=== Work item ===
Would you output the entries below only from the line containing "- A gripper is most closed" through the line containing "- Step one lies", exactly as they stand and with both ends included?

=== Material for this exercise ===
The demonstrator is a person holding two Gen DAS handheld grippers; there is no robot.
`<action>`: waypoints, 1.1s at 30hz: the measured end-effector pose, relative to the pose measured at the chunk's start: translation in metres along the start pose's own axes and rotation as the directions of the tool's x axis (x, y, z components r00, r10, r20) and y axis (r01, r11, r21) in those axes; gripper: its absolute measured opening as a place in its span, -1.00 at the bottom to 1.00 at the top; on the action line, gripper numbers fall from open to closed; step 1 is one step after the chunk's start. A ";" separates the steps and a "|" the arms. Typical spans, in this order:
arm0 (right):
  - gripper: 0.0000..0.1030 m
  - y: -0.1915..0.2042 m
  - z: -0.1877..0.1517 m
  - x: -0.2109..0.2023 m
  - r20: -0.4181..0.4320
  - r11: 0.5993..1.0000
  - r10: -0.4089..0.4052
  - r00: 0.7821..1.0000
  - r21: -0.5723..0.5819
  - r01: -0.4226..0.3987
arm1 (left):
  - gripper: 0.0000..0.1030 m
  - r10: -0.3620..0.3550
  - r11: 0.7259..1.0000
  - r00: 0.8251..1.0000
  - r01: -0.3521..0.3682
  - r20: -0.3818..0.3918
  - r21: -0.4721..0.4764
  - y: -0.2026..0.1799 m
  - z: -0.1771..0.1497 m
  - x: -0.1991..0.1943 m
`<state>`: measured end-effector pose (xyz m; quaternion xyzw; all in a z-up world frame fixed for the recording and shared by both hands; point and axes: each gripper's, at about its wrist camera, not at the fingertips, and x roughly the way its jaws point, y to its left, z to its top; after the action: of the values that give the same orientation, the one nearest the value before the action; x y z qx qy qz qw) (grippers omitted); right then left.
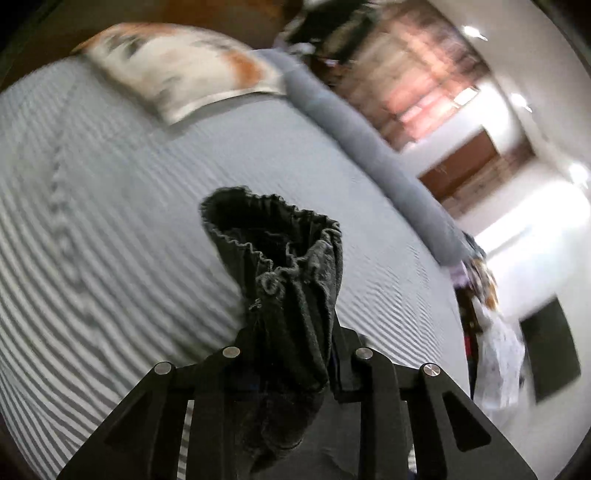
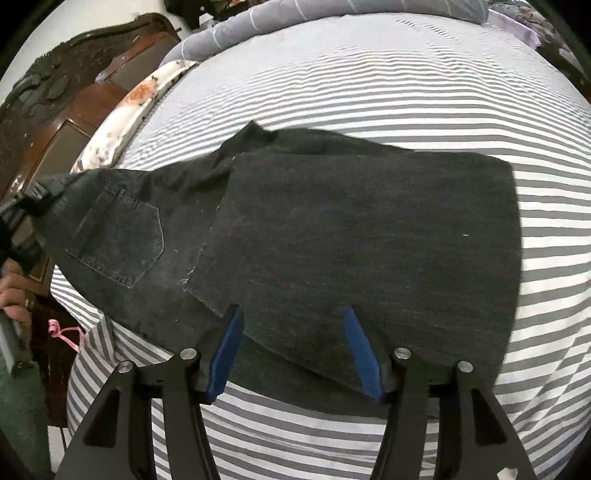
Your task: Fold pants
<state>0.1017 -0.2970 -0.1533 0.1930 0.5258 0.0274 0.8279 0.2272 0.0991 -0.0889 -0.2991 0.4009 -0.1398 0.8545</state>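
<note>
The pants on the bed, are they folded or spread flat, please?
Partly folded: the pants have their legs doubled over toward the seat, and the waistband is raised.

Bare striped sheet (image 2: pixel 369 85) beyond pants (image 2: pixel 332 236)

Dark grey pants (image 2: pixel 332 229) lie folded on a bed with a grey-and-white striped sheet (image 2: pixel 369 92). The right gripper (image 2: pixel 293 328) points down at their near edge, its two blue-padded fingers (image 2: pixel 225 354) spread apart with the cloth's edge between them, not pinched. A back pocket (image 2: pixel 118 236) shows on the left part, which is lifted off the bed toward the left edge, where a hand (image 2: pixel 13 295) holds another black tool. A floral pillow (image 2: pixel 125 110), a grey blanket (image 2: pixel 236 29) and a carved wooden headboard (image 2: pixel 74 74) lie beyond.
</note>
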 end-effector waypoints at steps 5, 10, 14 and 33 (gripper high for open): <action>0.11 -0.034 0.000 -0.028 0.052 0.996 0.026 0.998 0.080 -0.030 | -0.50 -0.099 0.983 0.993 0.108 -0.062 0.149 -0.087 -0.026 0.006; 0.12 -0.076 -0.003 -0.059 0.116 0.985 0.027 0.993 0.165 -0.046 | -0.50 -0.152 0.941 0.973 0.195 -0.172 0.277 -0.164 -0.072 0.037; 0.13 -0.108 -0.010 -0.076 0.144 0.974 0.013 0.990 0.222 -0.045 | -0.50 -0.156 0.915 0.955 0.236 -0.251 0.327 -0.204 -0.118 0.066; 0.14 -0.187 -0.032 -0.082 0.184 0.912 0.014 0.983 0.400 -0.088 | -0.48 0.169 0.662 0.952 0.083 -0.257 0.744 -0.269 -0.279 0.146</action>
<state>0.0072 -0.4807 -0.1602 0.3763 0.4392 -0.0782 0.8121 0.1061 -0.2924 -0.1478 0.1127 0.4414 -0.3158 0.8323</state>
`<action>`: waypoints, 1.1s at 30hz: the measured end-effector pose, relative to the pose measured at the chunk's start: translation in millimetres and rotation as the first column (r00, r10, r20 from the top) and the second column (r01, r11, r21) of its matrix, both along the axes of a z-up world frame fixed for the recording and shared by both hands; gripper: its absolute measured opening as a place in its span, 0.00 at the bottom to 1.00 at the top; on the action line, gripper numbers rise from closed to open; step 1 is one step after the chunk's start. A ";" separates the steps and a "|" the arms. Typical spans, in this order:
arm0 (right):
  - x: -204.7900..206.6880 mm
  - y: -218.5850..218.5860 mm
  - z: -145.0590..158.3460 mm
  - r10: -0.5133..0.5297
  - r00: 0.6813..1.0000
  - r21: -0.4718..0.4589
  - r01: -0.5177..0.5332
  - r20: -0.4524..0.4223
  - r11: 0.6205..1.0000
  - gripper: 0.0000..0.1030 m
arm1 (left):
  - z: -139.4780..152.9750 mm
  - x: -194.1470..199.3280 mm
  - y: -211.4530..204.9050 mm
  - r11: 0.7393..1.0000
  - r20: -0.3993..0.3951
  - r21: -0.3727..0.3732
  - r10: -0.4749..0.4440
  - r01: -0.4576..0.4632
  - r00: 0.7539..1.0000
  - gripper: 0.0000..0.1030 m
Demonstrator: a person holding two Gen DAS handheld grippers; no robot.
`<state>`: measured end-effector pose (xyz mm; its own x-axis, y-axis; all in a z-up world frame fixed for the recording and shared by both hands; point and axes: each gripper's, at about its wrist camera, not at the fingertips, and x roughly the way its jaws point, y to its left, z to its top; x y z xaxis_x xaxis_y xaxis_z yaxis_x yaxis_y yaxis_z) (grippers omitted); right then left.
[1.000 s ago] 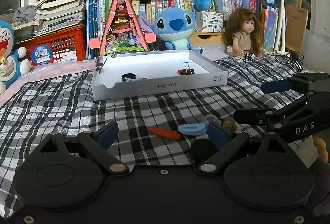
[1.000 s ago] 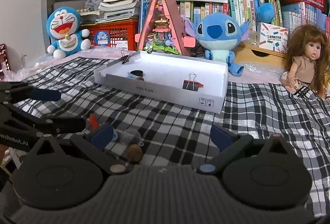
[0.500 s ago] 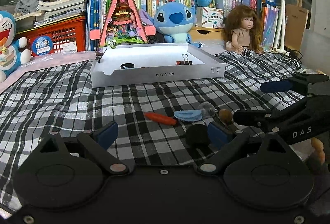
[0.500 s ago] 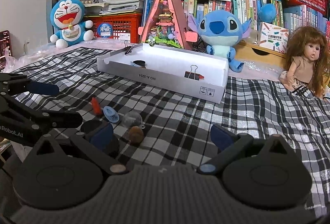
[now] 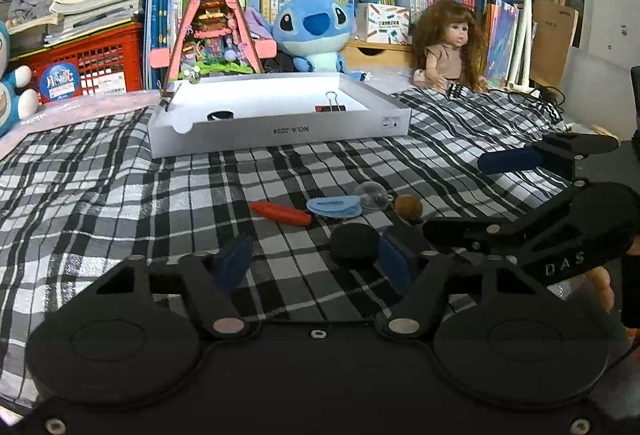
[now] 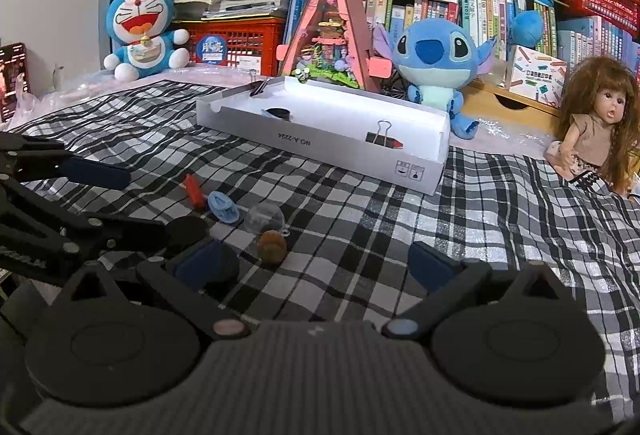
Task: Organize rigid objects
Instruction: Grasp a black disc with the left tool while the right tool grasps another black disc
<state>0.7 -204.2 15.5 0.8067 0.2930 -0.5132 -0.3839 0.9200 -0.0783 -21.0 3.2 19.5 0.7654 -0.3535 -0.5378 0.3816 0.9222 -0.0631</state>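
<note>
Black disc (image 5: 354, 246) is seen on the plaid cloth (image 5: 120, 203), well in front of the white box (image 5: 280, 133), between the pads of the left gripper (image 5: 316, 265). Its jaws are closing around the disc; the disc sits against the right pad (image 5: 394, 263), the left pad is apart from it, so no grip is made. Just beyond the disc, toward the box, a row is laid out: red pen (image 5: 282, 213), blue sandal (image 5: 334, 206), clear ball (image 5: 372, 196), brown nut (image 5: 409, 207). Inside the box a black ring (image 5: 221, 115) and a binder clip (image 5: 331, 106) are seen. The right gripper (image 6: 316, 267) is held wide, nothing between its jaws, in front of the box. Stitch (image 6: 434, 59) and the doll (image 6: 596, 123) are set behind the box.
</note>
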 end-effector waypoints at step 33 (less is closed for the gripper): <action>-16.5 24.2 -9.5 0.163 0.987 0.024 -0.163 -0.006 0.986 0.60 | 1.7 15.9 -0.5 0.999 -0.022 -0.030 0.013 -0.014 1.000 0.26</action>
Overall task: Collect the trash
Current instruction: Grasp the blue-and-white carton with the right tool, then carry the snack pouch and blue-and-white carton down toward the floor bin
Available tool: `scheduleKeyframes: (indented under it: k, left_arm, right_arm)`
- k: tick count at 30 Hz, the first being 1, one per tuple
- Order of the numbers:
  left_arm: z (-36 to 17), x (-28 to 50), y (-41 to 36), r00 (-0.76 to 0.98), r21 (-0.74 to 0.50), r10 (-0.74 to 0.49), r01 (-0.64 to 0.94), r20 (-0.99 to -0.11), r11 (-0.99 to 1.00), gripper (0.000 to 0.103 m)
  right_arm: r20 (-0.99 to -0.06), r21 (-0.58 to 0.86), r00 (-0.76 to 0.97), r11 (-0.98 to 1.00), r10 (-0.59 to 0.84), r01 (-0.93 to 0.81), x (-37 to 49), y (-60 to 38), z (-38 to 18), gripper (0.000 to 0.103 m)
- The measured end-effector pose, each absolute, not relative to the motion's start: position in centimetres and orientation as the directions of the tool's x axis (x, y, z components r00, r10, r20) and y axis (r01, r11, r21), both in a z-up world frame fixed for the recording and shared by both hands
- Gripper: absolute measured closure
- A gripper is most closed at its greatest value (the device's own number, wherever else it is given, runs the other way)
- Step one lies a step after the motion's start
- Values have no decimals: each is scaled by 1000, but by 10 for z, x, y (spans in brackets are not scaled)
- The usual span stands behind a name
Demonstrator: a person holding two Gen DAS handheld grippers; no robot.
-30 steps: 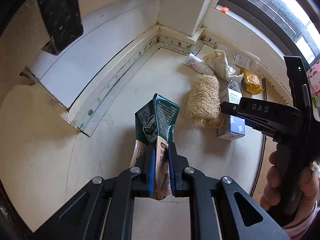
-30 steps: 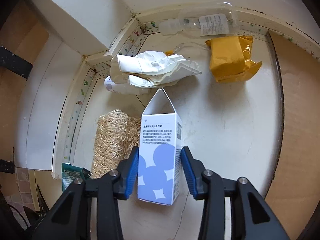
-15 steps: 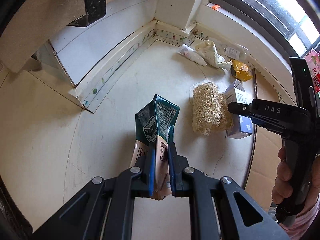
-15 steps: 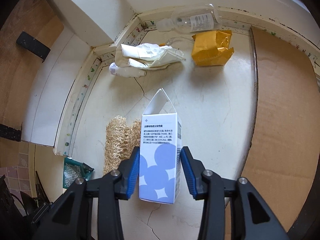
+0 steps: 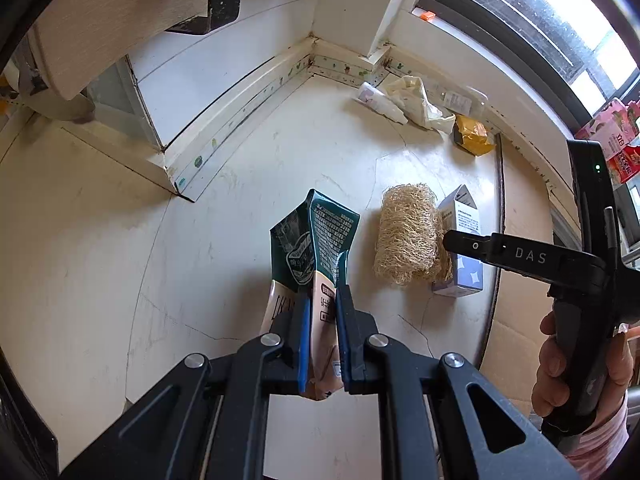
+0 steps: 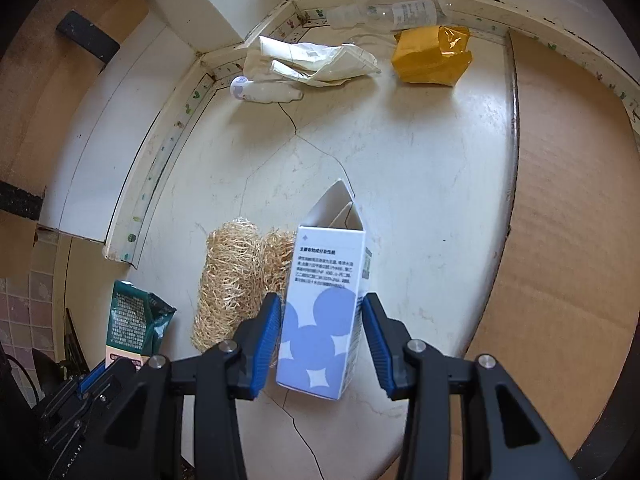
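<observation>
My left gripper [image 5: 324, 304] is shut on a dark green snack bag [image 5: 316, 232] and holds it off the pale floor. That bag [image 6: 132, 320] also shows at the lower left of the right wrist view. My right gripper [image 6: 322, 308] is shut on a white carton with blue dots [image 6: 324, 280], its top flap open. A straw-coloured loofah [image 6: 232, 276] lies against the carton's left side, with fibres between the left pad and the carton. In the left wrist view the loofah [image 5: 406, 240] and carton [image 5: 464, 216] sit side by side to the right.
In the far corner lie a crumpled white bag [image 6: 312, 60], a small white bottle [image 6: 264, 92], a clear plastic bottle [image 6: 400, 10] and a yellow packet [image 6: 432, 54]. Cardboard sheet [image 6: 560, 240] covers the floor on the right. A hand [image 5: 560, 360] grips the right tool.
Both grippers have drawn back from the corner with the bag and the carton; the corner trash looks smaller and farther. The loofah has kept its place beside the carton.
</observation>
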State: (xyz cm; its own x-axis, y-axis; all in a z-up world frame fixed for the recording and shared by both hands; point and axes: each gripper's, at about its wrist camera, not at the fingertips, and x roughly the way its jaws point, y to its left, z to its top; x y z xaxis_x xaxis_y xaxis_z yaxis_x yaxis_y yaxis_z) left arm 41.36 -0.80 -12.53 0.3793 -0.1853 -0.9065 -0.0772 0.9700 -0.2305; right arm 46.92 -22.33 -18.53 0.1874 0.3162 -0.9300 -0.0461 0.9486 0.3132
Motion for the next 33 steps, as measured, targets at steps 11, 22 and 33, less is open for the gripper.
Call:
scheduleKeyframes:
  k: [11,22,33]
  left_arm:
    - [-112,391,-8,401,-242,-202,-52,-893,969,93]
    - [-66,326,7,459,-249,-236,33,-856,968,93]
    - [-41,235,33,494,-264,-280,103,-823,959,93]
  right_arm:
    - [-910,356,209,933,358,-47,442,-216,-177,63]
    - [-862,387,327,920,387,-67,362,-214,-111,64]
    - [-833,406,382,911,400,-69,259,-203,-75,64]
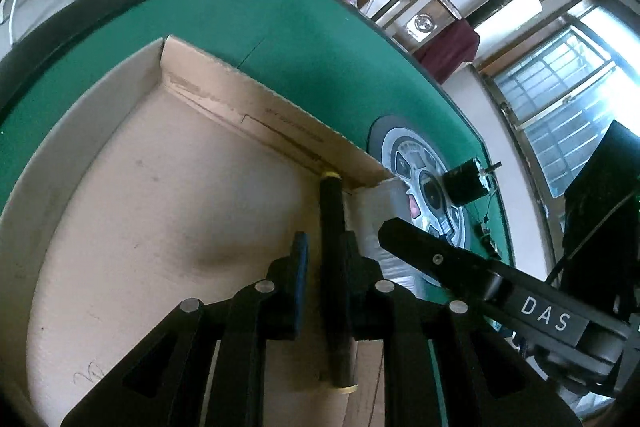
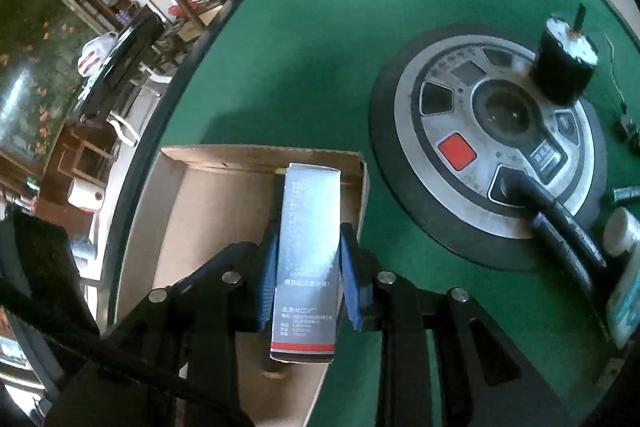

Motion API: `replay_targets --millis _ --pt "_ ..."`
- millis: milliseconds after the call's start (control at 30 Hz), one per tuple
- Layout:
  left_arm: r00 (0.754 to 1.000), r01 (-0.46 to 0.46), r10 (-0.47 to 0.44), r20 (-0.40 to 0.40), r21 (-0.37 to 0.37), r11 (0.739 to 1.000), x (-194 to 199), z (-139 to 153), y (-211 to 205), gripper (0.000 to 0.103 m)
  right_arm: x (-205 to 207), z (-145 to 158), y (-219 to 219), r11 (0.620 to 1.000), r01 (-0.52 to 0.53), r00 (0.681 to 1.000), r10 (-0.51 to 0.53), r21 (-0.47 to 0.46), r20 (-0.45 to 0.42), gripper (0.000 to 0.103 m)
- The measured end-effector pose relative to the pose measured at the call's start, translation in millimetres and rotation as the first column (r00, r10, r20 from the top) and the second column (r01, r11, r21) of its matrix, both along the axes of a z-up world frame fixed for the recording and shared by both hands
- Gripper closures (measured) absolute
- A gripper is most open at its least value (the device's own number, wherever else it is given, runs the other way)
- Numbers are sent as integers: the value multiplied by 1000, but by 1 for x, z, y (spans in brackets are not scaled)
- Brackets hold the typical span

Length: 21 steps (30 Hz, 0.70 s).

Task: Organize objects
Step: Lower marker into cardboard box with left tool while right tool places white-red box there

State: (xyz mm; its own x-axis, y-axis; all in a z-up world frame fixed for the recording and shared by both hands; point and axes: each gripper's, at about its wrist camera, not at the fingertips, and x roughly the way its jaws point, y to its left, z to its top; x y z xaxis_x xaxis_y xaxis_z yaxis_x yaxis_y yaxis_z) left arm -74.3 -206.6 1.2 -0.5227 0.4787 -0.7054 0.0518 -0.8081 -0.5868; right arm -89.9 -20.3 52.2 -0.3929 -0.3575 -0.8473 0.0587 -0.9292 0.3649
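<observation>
One cardboard box (image 2: 362, 187), one silver carton (image 2: 306, 259), one black tube (image 1: 334, 267).

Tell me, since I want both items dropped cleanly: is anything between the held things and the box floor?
Nothing visible. The left gripper holds a black tube and the right gripper a grey carton over the cardboard box, whose floor looks bare.

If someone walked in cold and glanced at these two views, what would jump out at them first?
Probably the silver carton clamped in the right tool, held over the open cardboard box on the green table. Next, the big round silver control dial with its red button, right of the box. In the left view, the left tool grips a slim black tube over the same box.
</observation>
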Motion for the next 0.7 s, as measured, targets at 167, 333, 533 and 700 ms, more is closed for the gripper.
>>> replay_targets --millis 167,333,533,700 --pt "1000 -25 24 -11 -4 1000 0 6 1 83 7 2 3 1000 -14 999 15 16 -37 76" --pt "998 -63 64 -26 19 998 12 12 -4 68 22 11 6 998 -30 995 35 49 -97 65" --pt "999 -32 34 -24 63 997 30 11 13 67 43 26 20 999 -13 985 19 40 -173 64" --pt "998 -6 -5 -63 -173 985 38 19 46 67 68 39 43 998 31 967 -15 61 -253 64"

=== Result of this exercise ===
- A gripper is most closed at its greatest value (the device's own number, wherever else it is given, runs the other way)
- Step one lies a step after the motion's start

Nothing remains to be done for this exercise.